» **RECORDED INFORMATION**
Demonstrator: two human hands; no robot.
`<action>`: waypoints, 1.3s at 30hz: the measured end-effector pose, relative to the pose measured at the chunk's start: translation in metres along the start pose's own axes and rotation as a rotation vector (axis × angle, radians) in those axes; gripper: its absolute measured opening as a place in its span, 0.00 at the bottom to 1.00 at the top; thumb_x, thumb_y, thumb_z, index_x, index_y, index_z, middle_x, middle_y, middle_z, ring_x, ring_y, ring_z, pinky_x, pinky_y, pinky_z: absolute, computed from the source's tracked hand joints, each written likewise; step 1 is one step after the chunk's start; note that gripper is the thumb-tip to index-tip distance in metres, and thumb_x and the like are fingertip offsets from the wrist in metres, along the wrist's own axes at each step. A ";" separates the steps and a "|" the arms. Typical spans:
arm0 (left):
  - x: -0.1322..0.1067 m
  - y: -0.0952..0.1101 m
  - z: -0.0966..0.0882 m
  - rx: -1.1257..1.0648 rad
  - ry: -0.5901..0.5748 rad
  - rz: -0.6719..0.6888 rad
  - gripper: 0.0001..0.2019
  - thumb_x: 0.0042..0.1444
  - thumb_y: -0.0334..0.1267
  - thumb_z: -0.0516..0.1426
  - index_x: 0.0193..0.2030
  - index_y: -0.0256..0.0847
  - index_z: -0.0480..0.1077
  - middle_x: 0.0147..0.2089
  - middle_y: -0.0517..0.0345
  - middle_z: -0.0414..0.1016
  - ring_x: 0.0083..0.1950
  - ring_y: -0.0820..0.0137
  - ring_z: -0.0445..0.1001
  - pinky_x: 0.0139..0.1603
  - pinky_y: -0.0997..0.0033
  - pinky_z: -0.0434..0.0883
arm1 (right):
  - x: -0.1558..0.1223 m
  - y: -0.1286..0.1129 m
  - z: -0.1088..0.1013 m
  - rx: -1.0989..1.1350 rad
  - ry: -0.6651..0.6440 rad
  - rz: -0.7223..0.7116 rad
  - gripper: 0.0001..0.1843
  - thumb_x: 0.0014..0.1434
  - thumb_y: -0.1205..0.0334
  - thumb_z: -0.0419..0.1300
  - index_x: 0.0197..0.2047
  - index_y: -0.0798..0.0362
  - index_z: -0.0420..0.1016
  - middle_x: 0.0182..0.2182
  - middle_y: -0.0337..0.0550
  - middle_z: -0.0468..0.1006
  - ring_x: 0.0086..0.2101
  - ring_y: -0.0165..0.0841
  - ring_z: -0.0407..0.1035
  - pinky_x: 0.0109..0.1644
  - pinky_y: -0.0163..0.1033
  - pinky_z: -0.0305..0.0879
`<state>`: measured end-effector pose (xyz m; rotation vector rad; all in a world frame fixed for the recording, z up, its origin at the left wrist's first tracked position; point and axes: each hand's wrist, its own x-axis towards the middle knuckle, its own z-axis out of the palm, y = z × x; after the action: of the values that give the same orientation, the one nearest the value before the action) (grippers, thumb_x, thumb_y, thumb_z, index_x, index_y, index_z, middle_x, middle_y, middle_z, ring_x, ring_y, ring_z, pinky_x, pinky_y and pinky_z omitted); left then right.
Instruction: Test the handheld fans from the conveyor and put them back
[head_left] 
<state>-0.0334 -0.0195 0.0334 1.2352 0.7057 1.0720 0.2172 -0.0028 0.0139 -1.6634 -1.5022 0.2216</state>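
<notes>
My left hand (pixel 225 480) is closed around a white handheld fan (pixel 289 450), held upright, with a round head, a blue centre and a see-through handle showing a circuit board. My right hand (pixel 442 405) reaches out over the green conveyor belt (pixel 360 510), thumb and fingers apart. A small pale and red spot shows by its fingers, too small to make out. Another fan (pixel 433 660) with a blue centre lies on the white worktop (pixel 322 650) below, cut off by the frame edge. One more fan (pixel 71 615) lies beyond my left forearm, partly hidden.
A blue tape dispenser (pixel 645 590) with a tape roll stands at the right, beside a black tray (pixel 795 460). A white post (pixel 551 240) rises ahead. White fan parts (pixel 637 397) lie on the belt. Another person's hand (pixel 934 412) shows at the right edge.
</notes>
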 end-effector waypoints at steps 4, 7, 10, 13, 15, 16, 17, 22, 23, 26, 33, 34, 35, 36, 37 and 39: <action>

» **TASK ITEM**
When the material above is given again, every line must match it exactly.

» **RESPONSE TO THE EXERCISE**
Demonstrator: two human hands; no robot.
`<action>`: waypoints, 1.3s at 30hz: the measured end-effector pose, relative to the pose measured at the chunk's start: translation in metres along the start pose's own axes and rotation as a rotation vector (axis × angle, radians) in those axes; gripper: its absolute measured opening as a place in its span, 0.00 at the bottom to 1.00 at the top; thumb_x, thumb_y, thumb_z, index_x, index_y, index_z, middle_x, middle_y, middle_z, ring_x, ring_y, ring_z, pinky_x, pinky_y, pinky_z: absolute, computed from the source's tracked hand joints, each written likewise; step 1 is one step after the chunk's start; note that gripper is the thumb-tip to index-tip distance in metres, and thumb_x and the like are fingertip offsets from the wrist in metres, along the wrist's own axes at each step. A ";" separates the steps and a "|" the arms. Typical spans:
arm0 (left):
  - x: -0.1322..0.1067 m
  - y: -0.0952..0.1101 m
  - z: -0.0966..0.0882 m
  - rx: -1.1257..1.0648 rad
  - ry: -0.5901..0.5748 rad
  - rz: -0.6719..0.6888 rad
  - gripper: 0.0001..0.2019
  - thumb_x: 0.0042..0.1444
  - thumb_y: -0.0334..0.1267
  - thumb_z: -0.0516..0.1426
  - index_x: 0.0193..0.2030
  - index_y: -0.0256..0.0847
  - index_z: -0.0480..0.1077
  - middle_x: 0.0147..0.2089
  - middle_y: -0.0517..0.0345
  - middle_z: -0.0414..0.1016
  - ring_x: 0.0083..0.1950
  - ring_y: -0.0820..0.0137
  - ring_z: -0.0445..0.1001
  - pinky_x: 0.0139..0.1603
  - pinky_y: -0.0997..0.0033
  - pinky_z: -0.0434..0.0883
arm1 (right):
  - x: -0.1558..0.1223 m
  - y: -0.1286..0.1129 m
  - z: -0.1088..0.1013 m
  - rx: -1.0989..1.1350 rad
  - ry: -0.6651..0.6440 rad
  - rz: -0.7223..0.7116 rad
  - gripper: 0.0001..0.1843
  - thumb_x: 0.0014..0.1434
  - thumb_y: -0.1205..0.0334
  - thumb_z: -0.0419..0.1300
  - index_x: 0.0197..0.2047
  - index_y: -0.0798..0.0362
  - index_z: -0.0420..0.1016
  - middle_x: 0.0182..0.2182
  - middle_y: -0.0337..0.0550
  - middle_z: -0.0468..0.1006
  - ring_x: 0.0086..0.2101
  - ring_y: -0.0165..0.0841
  - ring_z: -0.0407..0.1035
  - pinky_x: 0.0109..0.1644
  - pinky_y: -0.0163..0.1033
  - pinky_z: -0.0305..0.0879
`<state>`: measured end-effector pose (xyz m; rotation vector rad; all in a world frame fixed for the recording, z up, its origin at the left wrist's first tracked position; point and axes: each hand's wrist, its own x-axis towards the middle knuckle, its own z-axis out of the palm, y = z × x; after the action: of the values that give the same orientation, the one nearest the value before the action) (grippers, thumb_x, thumb_y, thumb_z, index_x, index_y, index_z, middle_x, middle_y, middle_z, ring_x, ring_y, ring_z, pinky_x, pinky_y and pinky_z omitted); left then right.
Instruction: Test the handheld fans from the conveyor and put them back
[head_left] 
<state>-0.0334 -0.0195 0.0334 1.2352 0.7057 1.0720 0.2172 -0.0028 0.0139 -1.6634 -1.5022 0.2216</state>
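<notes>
My left hand (pixel 225 480) is closed around a white handheld fan (pixel 289 450), held upright, with a round head, a blue centre and a see-through handle showing a circuit board. My right hand (pixel 442 405) reaches out over the green conveyor belt (pixel 360 510), thumb and fingers apart. A small pale and red spot shows by its fingers, too small to make out. Another fan (pixel 433 660) with a blue centre lies on the white worktop (pixel 322 650) below, cut off by the frame edge. One more fan (pixel 71 615) lies beyond my left forearm, partly hidden.
A blue tape dispenser (pixel 645 590) with a tape roll stands at the right, beside a black tray (pixel 795 460). A white post (pixel 551 240) rises ahead. White fan parts (pixel 637 397) lie on the belt. Another person's hand (pixel 934 412) shows at the right edge.
</notes>
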 end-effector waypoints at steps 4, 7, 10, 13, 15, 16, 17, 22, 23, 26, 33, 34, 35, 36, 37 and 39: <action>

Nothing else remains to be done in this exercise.